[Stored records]
*** Block opens ***
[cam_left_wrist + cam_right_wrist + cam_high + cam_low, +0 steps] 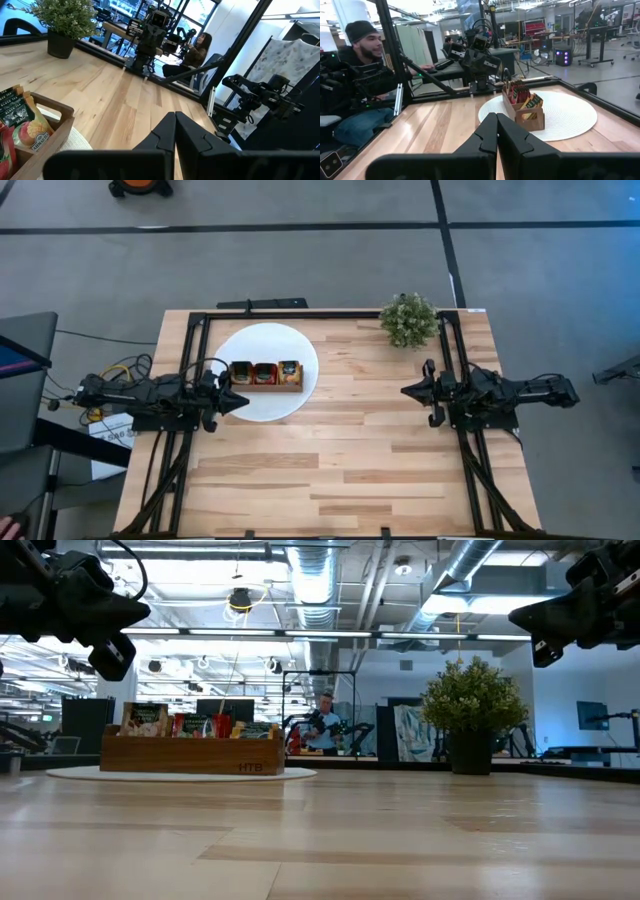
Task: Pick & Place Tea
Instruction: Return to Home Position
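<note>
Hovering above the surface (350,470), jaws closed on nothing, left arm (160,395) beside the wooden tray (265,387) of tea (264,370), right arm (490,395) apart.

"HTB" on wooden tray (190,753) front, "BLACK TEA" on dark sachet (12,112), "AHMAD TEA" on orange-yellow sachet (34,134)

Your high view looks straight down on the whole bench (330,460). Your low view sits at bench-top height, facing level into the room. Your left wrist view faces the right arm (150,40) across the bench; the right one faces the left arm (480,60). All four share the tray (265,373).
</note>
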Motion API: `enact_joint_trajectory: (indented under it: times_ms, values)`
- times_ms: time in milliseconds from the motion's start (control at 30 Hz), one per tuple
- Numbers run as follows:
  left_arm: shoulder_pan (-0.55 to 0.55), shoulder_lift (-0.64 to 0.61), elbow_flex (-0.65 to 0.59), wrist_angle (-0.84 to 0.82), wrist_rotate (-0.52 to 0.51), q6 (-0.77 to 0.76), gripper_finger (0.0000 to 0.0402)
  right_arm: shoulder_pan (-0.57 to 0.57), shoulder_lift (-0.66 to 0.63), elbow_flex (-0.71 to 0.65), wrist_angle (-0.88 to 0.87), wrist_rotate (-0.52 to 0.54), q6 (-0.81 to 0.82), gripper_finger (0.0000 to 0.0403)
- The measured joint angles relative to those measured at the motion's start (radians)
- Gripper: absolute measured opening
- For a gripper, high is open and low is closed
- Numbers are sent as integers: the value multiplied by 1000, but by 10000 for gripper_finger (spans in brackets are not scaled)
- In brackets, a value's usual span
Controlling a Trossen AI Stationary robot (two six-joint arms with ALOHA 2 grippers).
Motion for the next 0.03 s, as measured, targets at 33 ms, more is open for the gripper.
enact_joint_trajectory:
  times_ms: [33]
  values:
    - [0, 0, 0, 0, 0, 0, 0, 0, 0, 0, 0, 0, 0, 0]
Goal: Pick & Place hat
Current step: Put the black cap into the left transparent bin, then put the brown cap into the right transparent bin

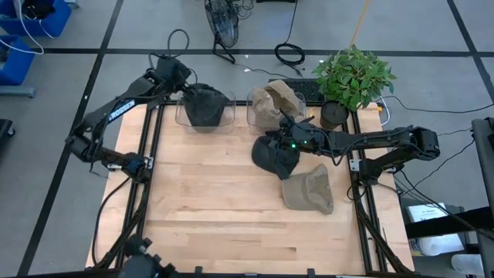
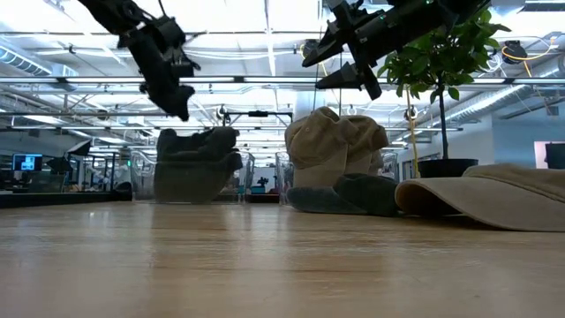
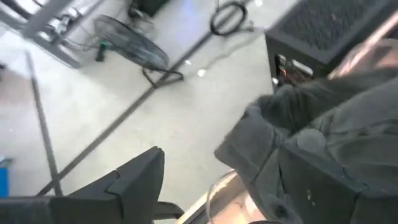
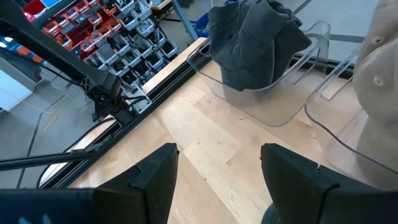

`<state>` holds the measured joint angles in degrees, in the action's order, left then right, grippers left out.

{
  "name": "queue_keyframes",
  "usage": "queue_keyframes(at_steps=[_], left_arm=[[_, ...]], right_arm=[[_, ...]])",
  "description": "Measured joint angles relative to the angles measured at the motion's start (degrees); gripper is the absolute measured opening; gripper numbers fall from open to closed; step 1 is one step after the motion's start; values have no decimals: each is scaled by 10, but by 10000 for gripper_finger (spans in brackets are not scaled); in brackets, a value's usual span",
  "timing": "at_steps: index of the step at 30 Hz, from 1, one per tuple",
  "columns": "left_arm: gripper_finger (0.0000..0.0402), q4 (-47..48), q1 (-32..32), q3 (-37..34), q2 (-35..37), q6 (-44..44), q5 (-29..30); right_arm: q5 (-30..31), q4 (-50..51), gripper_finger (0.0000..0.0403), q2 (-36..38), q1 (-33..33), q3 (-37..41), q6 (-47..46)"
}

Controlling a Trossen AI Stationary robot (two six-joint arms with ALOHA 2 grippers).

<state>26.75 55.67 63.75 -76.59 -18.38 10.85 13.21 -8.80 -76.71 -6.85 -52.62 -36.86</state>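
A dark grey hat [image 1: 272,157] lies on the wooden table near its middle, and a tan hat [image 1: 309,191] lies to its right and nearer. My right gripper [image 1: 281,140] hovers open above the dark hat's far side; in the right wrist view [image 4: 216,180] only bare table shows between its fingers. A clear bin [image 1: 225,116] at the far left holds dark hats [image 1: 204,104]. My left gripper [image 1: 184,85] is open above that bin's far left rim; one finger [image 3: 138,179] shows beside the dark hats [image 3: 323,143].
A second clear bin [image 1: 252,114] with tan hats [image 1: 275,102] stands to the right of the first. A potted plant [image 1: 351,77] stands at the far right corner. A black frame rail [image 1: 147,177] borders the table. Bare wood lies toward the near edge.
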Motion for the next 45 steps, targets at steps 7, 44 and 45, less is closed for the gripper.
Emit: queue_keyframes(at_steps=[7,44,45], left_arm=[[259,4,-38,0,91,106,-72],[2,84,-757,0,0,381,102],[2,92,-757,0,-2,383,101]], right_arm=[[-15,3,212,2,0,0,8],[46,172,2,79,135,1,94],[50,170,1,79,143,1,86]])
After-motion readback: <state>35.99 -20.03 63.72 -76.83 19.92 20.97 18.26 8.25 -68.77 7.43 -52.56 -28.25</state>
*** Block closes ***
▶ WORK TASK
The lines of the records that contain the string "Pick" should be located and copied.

▶ TASK RESULT
Task: Pick & Place Tea
Goal: Pick & Place hat

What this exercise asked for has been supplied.